The quiver of pleasure ebbed away. Amaka closed all her phone tabs and deleted her search history, a pointless and unconvincing action. The ‘thirty per cent’, ‘forty per cent’ and ‘sixty per cent’ discounts below each item had initially beckoned her closer; now they looked like little stamps of failure.

Next, she batted away her mother’s emails: an alarmist Daily Mail article about the cancer-causing ingredients hiding in most beauty products, a daily Catholic devotion and meditation, the details of their virtual Family Meeting in two weeks’ time. Seeing Ugo’s name, who had brought her up to never waste anything, to use and reuse, and who kept the protective plastic wrapping on everything she bought, filled her with guilt. It threatened to bring back all those memories of scarcity, when the unpredictability of their lives depended completely on her father’s money and whether it came through or not. One week, mother and daughter would squeeze into a cramped, doorless Danfo bus to get to school and work; the next, they could afford to collect Ugo’s freshly serviced Volvo from the garage and inhale its pine-scented air freshener and foamy leather polish. One week, Amaka would be treated to pizza and ice cream on Victoria Island, the moneyed part of Lagos with beaches, shopping plazas, and British and American schools; the next, Ugo would have to fan a charcoal stove to make their pancakes in their Surulere building complex, opening the kitchen door to release the itchy fumes. She and Ugo had to ration luxuries carefully and always made sure they had a constant supply of candles and matchsticks kept in the exact same place so they could move easily in the dark when the electricity was cut off. They’d fill every bucket and spare container with water, ready for the moment when they turned on the tap and nothing came out.

Something white blurred between her eyes and bounced off her forehead. A scrunched-up paper ball dropped into her lap.

‘Is your head OK?’

She glared at Rohit before following his eyeline to see their boss approaching.

‘Morning.’ Amaka flashed a smile at Indira, tucking her phone away.

‘Morning’, Rohit echoed.

‘Morning.’ Indira leaned on the partition, barely glancing at Rohit. ‘Have you got the numbers for the Toulouse report?’

‘Nearly there. I’ll get them to you today’, Amaka replied.

‘Good girl.’ Indira tapped the wall and crossed over to her office.

Good girl’, Rohit joked. ‘Are you her poodle now?’

‘And why not? I bet her poodle eats very well’, Amaka smirked. ‘And wears Louis Vuitton and gets regular manicures.’

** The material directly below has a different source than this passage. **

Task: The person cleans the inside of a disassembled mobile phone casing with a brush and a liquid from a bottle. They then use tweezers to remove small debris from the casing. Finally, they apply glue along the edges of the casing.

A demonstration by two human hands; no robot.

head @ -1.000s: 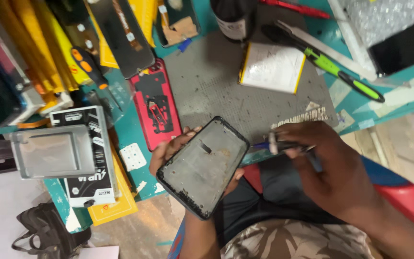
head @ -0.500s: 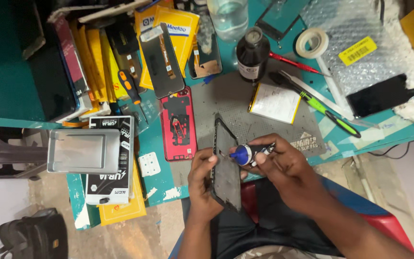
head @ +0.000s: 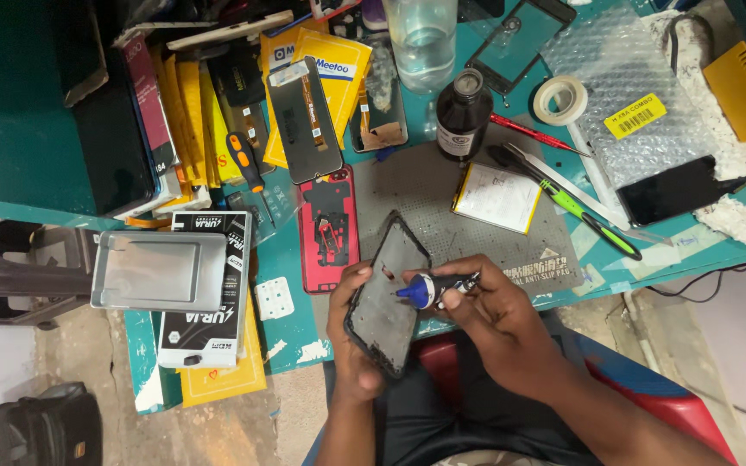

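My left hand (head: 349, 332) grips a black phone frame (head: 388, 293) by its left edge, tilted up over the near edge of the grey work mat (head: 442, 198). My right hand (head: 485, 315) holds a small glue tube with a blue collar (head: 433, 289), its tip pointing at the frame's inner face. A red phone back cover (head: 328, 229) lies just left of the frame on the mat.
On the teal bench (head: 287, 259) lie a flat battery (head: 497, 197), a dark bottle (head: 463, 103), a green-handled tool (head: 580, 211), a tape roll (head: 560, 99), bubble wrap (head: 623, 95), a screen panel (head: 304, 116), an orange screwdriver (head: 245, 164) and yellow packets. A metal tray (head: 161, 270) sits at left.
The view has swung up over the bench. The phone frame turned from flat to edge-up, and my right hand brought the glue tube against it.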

She clicked the file open for the French mining company she’d been researching. It had a poor track record and its credit rating had been slipping for years. It was true that, although she’d been working just over a year for Indira, she’d been given more responsibility and autonomy than was normal for a credit risk officer of her experience, especially moving from the bank’s Lagos branch. Many of the other officers, including Rohit, had worked in banks in London, New York and Sydney before landing a coveted spot in Singapore, but on Indira’s team, Amaka was rewarded for her aptitude with financial ratios and statistics, not to mention her borderline obsessive research of companies applying for bank loans.

Rohit rolled his eyes. ‘I’m not sure who loves who more: you or her. Do you think she knows that we’ve been... ?’

‘No, and it needs to stay that way, please’, Amaka warned.

‘Everybody knows...’ He lowered his voice, teasing. ‘She’s not blind.’

‘That’s how they’ll pass me up for a promotion, because I was distracted. I came to Singapore to make money, not to find a husband.’

Rohit raised his eyebrows, amused. ‘Husband?’

‘You know what I mean’, Amaka said, suddenly flustered. ‘Husband, boyfriend. Same difference.’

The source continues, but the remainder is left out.